Seule une minorité des hôpitaux suisses maîtrisent la gestion des heures supplémentaires et du travail supplémentaire. Très souvent, les soldes de travail supplémentaire ne sont pas compensés en conformité avec la loi. Pour que les collaborateurs puissent se défendre, ils doivent connaître leurs droits et obligations. Une introduction.

Suffit-il de tendre son badge et tout va pour le mieux dans le meilleur des mondes? Hélas non, la gestion correcte du temps de travail est une affaire complexe, en particulier lorsque les collaborateurs dépassent régulièrement la durée maximale de travail de 50 heures par semaine, ce qui est le cas dans de nombreux hôpitaux. Photo: Olivier Le Moal
Suffit-il de tendre son badge et tout va pour le mieux dans le meilleur des mondes? Hélas non, la gestion correcte du temps de travail est une affaire complexe, en particulier lorsque les collaborateurs dépassent régulièrement la durée maximale de travail de 50 heures par semaine, ce qui est le cas dans de nombreux hôpitaux. Photo: Olivier Le Moal

Il est vrai que l’application correcte des dispositions relatives à la durée de travail et de repos représente un défi pour les planificateurs de services.

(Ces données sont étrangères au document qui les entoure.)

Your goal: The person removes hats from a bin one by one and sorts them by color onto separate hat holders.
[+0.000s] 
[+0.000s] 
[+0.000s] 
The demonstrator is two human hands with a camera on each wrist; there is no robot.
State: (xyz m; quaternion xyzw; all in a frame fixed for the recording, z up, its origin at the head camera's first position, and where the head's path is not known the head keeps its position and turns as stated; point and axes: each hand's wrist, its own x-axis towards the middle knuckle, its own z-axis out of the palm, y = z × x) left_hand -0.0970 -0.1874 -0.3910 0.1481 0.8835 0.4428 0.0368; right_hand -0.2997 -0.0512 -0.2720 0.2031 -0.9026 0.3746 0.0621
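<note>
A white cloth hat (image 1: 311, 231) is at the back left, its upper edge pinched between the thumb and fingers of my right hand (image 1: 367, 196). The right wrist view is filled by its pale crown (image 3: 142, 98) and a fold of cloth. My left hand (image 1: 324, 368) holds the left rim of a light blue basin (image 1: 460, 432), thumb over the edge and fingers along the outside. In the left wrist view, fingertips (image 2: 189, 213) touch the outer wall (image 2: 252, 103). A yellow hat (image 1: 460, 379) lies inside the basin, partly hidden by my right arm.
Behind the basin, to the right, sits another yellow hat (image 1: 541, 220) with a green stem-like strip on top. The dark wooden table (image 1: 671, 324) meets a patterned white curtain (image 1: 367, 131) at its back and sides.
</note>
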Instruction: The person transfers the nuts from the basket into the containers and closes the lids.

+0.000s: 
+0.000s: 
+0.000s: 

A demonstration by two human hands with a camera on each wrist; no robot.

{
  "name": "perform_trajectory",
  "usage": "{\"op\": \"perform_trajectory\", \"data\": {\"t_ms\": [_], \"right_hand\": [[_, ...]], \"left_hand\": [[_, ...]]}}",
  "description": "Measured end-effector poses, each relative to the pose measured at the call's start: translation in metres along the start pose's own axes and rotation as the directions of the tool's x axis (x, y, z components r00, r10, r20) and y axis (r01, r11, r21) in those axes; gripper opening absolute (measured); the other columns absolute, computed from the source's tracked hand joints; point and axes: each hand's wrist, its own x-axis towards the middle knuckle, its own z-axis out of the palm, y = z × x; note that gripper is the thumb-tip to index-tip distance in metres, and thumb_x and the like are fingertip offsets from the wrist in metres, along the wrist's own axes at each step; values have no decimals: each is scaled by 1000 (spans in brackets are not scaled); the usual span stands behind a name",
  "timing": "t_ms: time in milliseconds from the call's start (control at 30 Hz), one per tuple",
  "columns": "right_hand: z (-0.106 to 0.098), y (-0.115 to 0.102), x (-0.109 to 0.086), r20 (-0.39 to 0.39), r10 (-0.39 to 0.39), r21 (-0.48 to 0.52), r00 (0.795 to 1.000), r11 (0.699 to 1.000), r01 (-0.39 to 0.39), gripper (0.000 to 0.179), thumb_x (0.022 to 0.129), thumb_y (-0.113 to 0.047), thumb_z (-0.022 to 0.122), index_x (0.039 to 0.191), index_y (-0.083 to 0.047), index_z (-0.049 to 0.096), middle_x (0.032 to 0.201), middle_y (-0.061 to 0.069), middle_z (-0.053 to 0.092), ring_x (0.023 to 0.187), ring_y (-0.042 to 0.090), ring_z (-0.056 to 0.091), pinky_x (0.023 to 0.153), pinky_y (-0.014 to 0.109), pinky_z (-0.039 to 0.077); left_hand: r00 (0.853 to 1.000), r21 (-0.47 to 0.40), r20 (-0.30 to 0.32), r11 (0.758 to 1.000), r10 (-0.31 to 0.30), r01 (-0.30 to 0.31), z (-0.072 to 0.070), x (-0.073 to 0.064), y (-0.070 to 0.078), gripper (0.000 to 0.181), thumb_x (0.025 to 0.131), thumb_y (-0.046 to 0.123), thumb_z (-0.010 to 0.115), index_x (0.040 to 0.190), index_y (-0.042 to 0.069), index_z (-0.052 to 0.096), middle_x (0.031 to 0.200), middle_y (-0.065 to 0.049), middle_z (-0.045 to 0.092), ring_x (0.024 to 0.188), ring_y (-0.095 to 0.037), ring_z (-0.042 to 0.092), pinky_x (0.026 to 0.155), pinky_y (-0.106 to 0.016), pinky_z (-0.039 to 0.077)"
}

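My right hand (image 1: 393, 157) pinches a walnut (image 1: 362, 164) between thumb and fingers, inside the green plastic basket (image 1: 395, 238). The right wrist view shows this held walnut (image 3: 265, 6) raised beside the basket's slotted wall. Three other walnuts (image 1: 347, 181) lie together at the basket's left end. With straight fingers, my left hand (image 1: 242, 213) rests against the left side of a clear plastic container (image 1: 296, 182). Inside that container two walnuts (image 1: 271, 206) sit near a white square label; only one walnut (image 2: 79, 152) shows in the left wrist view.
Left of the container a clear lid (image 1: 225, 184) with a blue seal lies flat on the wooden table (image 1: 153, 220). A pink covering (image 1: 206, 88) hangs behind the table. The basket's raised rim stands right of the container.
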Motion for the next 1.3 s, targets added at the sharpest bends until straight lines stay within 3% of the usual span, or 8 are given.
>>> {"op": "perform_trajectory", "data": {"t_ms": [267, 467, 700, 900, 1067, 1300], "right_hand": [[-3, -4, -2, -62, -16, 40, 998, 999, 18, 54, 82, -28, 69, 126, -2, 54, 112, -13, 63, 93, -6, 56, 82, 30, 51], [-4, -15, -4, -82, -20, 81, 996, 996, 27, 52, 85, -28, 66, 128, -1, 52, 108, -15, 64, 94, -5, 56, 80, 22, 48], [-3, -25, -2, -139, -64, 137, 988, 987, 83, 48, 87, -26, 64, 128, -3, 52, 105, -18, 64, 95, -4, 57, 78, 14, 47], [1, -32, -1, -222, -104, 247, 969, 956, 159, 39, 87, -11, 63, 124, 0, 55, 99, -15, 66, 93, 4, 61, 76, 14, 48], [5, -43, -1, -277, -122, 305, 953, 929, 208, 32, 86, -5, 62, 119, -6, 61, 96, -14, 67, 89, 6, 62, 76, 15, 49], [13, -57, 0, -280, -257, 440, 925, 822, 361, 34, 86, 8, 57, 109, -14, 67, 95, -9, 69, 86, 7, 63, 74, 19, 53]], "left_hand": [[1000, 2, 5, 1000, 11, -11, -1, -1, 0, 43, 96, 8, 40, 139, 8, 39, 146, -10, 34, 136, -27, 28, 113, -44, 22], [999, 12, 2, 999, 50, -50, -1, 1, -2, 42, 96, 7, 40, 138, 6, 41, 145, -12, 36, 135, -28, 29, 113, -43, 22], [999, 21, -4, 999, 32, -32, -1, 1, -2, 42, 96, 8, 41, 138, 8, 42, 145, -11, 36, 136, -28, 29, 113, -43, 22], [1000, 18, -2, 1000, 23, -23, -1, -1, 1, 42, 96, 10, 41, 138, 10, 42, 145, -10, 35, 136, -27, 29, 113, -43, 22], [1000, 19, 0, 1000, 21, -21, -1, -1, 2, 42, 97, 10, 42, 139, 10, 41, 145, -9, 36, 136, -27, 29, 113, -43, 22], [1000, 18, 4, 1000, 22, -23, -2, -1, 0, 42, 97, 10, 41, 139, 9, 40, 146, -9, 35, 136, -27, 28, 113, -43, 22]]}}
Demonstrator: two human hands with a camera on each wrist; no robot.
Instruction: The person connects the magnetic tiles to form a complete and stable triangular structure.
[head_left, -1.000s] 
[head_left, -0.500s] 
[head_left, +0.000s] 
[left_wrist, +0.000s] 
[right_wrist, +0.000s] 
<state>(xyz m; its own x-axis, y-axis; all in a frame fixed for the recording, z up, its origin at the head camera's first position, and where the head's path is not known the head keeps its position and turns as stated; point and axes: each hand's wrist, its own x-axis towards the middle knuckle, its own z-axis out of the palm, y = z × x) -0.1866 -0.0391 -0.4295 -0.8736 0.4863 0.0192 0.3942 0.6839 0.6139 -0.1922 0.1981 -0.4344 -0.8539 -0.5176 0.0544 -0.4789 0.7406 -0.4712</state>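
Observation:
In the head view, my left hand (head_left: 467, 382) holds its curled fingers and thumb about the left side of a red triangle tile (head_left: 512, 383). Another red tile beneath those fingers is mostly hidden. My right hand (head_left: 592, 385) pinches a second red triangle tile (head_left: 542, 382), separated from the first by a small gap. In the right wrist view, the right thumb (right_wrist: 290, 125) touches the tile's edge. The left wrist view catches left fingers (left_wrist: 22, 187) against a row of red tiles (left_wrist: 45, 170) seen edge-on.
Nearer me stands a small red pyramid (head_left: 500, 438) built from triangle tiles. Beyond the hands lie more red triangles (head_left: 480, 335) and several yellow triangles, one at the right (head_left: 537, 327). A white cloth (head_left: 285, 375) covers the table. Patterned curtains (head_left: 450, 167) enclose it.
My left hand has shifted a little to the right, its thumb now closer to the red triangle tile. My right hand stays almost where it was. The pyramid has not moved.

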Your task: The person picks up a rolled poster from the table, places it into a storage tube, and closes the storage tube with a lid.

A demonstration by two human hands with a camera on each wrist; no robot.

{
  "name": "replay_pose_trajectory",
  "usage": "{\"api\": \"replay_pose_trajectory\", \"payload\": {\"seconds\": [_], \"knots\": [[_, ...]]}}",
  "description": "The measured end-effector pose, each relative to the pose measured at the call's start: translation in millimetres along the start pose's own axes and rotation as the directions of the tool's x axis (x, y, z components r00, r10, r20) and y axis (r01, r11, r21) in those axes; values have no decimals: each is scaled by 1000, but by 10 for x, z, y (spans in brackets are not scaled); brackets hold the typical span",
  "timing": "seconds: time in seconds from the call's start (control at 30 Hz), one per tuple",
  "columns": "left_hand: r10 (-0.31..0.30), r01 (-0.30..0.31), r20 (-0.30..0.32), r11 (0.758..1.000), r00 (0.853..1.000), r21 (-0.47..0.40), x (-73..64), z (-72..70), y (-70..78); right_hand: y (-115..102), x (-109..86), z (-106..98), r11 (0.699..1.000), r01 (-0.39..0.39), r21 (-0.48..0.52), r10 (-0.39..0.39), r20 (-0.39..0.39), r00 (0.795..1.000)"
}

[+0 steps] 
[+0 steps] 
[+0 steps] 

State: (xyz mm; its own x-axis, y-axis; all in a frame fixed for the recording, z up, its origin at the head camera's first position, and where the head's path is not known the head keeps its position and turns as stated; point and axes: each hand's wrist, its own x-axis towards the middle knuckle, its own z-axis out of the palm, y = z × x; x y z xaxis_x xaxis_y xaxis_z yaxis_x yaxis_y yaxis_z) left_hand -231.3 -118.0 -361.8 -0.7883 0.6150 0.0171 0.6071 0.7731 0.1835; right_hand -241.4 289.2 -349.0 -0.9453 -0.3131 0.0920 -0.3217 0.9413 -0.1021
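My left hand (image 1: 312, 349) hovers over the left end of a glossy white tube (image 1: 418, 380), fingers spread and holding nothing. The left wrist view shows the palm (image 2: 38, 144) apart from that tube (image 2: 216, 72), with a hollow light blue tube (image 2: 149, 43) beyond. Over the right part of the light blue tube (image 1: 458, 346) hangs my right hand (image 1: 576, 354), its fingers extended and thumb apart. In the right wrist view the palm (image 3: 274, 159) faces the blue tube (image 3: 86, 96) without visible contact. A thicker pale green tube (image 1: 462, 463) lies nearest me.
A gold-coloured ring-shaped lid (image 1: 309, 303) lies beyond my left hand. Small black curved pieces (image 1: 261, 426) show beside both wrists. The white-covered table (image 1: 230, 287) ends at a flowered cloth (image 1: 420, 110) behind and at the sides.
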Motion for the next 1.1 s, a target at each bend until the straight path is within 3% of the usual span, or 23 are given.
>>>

Une gestion erronée et opaque de la saisie du temps de travail et des soldes d’heures de travail, en particulier lorsque du travail supplémentaire a été accumulé, est une source majeure de contrariété pour les médecins-assistant(e)s et chef(fe)s de clinique dans les hôpitaux et se répercute directement sur leur bien-être et la compensation à laquelle ils ont droit compte tenu du travail supplémentaire accumulé. Les employeurs et les employés devraient y prêter l’attention nécessaire et connaître les différences dans la manière de gérer les heures supplémentaires et le travail supplémentaire.

Heures supplémentaires

Définition: les heures supplémentaires sont les heures de travail qui dépassent la durée hebdomadaire contractuelle de travail (à plein temps ou temps partiel).

Obligation de travailler: en principe, les collaborateurs ne doivent fournir leur prestation de travail que selon le taux d’occupation convenu. Ils peuvent exceptionnellement être tenus d’effectuer du travail supplémentaire ou des heures supplémentaires si les conditions suivantes sont remplies (art. 321c al. 1 CO): les heures supplémentaires doivent être nécessaires et subjectivement acceptables et les dispositions de la loi sur le travail (LTr) relatives à la durée de travail et de repos doivent être respectées.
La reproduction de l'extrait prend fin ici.